Nach der Untersuchung einer hypoxischen Frau in ihren 50ern ohne medizinische Probleme, die wahrscheinlich COVID hat, musste ich meinen Einweg-Gesichtsschutz, den ich in den letzten drei Tagen getragen habe, mit einem Desinfektionsmittel reinigen, das zur Reinigung von Krankenhausbetten verwendet wird, da uns die Desinfektionstücher ausgegangen sind.
Auch die Mitarbeiter der NYU Langone Health, ein medizinisches und universitäres Zentrum mit Sitz in New York City, erhielten am Freitag eine Mitteilung, die besagte, dass jeder, der ohne Genehmigung mit den Medien über Arbeitsbedingungen im Corona-Kontext spricht, "disziplinarischen Maßnahmen bis hin zur Kündigung" ausgesetzt sei.

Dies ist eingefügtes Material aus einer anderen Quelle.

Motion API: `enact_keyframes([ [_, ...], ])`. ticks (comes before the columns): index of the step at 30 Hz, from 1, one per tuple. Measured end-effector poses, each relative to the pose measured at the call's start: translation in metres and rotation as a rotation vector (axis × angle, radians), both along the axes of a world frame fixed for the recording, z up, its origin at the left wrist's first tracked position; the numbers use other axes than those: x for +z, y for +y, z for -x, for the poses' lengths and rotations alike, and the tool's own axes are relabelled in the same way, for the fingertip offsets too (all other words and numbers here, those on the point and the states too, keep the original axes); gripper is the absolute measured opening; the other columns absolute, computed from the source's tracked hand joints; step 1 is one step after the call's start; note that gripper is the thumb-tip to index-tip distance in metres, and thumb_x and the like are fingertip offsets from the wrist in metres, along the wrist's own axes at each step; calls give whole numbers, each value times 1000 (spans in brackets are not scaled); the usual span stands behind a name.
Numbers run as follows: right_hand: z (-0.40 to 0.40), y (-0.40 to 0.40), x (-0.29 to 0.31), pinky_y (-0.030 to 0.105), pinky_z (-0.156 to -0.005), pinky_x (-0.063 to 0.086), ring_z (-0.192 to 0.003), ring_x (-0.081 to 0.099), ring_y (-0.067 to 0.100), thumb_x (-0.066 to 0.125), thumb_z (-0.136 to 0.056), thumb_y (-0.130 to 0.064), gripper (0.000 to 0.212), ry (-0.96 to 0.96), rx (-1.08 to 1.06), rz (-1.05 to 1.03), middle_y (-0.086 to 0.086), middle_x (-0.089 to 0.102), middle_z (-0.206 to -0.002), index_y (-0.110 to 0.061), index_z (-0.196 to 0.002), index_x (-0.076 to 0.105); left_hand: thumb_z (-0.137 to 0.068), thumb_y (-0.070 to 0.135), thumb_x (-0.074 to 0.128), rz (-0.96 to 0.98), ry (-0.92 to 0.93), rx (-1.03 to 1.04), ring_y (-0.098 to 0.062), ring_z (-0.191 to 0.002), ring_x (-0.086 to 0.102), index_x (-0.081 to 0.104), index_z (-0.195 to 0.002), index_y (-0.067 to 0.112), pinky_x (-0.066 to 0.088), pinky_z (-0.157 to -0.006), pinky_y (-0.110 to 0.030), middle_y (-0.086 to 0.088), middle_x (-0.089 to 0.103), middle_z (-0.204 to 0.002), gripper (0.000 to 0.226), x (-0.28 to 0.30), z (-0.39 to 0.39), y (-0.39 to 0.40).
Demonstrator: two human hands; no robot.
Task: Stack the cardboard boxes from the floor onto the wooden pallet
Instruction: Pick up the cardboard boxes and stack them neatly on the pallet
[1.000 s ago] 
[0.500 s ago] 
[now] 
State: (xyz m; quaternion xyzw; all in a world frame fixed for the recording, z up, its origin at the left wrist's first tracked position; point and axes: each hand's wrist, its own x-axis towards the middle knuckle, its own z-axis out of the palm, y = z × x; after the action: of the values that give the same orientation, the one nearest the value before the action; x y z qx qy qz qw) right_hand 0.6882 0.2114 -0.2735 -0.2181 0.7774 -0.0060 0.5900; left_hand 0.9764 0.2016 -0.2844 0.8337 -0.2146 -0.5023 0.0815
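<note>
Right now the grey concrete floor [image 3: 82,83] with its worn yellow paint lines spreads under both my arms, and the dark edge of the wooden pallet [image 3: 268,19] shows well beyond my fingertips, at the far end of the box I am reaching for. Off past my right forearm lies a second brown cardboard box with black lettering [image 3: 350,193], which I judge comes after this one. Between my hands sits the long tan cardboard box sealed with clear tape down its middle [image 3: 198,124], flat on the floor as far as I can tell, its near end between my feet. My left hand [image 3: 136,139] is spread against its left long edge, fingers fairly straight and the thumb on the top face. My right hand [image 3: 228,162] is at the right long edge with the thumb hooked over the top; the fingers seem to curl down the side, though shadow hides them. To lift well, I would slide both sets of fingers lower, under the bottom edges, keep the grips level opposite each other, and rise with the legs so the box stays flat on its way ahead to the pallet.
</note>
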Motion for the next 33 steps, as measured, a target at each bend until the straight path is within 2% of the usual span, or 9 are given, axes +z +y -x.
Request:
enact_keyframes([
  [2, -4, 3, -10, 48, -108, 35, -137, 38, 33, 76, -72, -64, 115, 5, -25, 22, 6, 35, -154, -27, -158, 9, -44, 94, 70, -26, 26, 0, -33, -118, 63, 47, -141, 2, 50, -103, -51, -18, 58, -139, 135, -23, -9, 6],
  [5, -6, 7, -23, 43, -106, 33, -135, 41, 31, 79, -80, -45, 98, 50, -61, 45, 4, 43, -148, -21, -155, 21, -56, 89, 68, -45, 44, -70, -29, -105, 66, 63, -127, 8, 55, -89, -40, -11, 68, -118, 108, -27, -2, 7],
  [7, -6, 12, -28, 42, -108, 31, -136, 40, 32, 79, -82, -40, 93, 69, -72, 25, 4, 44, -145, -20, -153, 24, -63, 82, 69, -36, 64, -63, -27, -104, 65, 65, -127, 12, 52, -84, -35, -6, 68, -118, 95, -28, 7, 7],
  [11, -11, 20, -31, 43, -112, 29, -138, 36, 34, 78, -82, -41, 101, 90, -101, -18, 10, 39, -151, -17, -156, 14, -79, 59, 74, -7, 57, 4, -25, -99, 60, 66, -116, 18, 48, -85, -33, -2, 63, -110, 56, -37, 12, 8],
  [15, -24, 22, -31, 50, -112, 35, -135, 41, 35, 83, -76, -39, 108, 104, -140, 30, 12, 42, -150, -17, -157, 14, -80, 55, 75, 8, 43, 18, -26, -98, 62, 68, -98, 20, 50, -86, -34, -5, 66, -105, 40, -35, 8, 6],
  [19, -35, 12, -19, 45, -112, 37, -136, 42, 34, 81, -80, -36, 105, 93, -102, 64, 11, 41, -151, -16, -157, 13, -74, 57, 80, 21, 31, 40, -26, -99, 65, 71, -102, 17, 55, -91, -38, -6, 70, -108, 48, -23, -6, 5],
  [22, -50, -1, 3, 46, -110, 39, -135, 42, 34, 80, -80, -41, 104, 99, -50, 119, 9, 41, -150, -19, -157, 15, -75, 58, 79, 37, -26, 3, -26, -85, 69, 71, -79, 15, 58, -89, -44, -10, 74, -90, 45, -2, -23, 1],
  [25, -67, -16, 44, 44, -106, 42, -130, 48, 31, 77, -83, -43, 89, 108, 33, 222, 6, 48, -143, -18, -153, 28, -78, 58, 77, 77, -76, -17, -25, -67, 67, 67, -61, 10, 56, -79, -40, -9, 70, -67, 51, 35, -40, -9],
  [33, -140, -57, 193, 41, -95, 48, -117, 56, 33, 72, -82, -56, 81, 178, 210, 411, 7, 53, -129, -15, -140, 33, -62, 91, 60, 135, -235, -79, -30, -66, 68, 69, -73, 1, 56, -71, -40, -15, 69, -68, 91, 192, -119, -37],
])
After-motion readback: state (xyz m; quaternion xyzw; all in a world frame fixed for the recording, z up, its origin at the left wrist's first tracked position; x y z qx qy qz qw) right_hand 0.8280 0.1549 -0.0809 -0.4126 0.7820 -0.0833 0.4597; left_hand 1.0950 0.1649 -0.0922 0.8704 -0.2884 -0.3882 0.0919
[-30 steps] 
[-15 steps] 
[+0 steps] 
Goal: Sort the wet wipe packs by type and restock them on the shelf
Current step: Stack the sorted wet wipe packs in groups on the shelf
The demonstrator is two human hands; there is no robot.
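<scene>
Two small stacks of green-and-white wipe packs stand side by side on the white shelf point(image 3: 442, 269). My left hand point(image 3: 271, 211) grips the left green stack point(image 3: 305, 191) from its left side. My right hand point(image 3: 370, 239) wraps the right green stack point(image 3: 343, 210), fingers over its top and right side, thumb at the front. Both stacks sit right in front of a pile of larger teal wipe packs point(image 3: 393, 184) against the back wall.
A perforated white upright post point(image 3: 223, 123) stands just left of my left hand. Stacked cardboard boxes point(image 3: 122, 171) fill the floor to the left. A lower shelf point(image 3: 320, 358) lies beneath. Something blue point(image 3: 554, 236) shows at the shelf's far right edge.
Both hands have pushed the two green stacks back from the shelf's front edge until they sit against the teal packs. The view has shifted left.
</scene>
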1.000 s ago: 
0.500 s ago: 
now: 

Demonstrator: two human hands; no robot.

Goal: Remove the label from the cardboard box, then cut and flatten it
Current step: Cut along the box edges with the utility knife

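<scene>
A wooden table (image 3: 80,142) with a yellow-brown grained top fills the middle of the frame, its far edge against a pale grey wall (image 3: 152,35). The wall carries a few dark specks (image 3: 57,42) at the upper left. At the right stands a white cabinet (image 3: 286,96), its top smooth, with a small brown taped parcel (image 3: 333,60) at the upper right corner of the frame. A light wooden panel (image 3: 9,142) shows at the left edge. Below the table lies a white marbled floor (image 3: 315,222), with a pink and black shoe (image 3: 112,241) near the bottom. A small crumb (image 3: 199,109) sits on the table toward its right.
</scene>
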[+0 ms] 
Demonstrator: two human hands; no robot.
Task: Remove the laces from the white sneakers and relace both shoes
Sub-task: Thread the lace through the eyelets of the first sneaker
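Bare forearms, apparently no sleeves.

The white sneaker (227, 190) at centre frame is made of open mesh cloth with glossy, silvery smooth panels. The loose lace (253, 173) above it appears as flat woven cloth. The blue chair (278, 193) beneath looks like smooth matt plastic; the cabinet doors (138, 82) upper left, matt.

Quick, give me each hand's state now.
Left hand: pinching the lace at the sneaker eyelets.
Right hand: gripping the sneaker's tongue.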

Meine Babys sind noch zu jung, um das jetzt zu lesen. Und sie würden mich in meiner Ausrüstung kaum erkennen. Aber wenn sie mich an COVID verlieren, sollen sie wissen, dass Mama sich sehr bemüht hat, ihre Arbeit zu tun. #GetMePPE #NYC
Lauri Mazurkiewicz, 46 Jahre, die Krankenschwester aus Chicago, die vom Northwestern Memorial Hospital fristlos entlassen wurde, nachdem sie ihre Kollegen aufgefordert hatte, mehr Schutzausrüstung zu tragen, hat mittlerweile eine Klage wegen "unrechtmäßiger Kündigung" eingereicht. Sie kümmert sich neben ihrer Tätigkeit als Krankenschwester um ihren Vater, der an einer schweren Atemwegserkrankung leidet. Mit 75 Jahren gehört er zu einer der Risikogruppen, die am häufigsten an dem Virus sterben:
Ich wollte mich nicht infizieren, weil ich nicht die richtige Maske trage und es dann auf meine Patienten und meine Familie übertragen. Viele Krankenhäuser lügen ihre Mitarbeiter an und sagen, dass einfache Masken ausreichen und die Krankenschwestern werden dann krank und sterben.
Das betroffene Krankenhaus lehnte eine Stellungnahme bisher ab und ließ lediglich erklären, dass man sich "der Sicherheit unserer Mitarbeiter verpflichtet" fühle.
Nisha Mehta, eine 38-jährige Radiologin aus Charlotte, North Carolina, betreibt zwei Facebook-Gruppen für Ärzte mit etwa 70.000 Mitgliedern. Laut ihrer Darstellung, gibt es unzählige Zuschriften von Ärzten aus den gesamten USA, die von fehlenden Schutzmaßnahmen und Ressourcen sprechen, aber dieses nicht an die Öffentlichkeit bringen, weil ihnen von den jeweiligen Krankenhausleitungen mit "extremen Konsequenzen" gedroht wird.
Viele sagen, dass sie täglich E-Mails erhalten, in denen sie aufgefordert werden, unter keinen Umständen mit den Medien zu sprechen. Die Radiologin abschließend:
Die Öffentlichkeit muss diese Geschichten hören, und andere Ärzte müssen sie hören, um vor dem gewarnt zu werden, was auf sie zukommt. Es ist so wichtig, dass jeder versteht, wie schlimm das werden wird.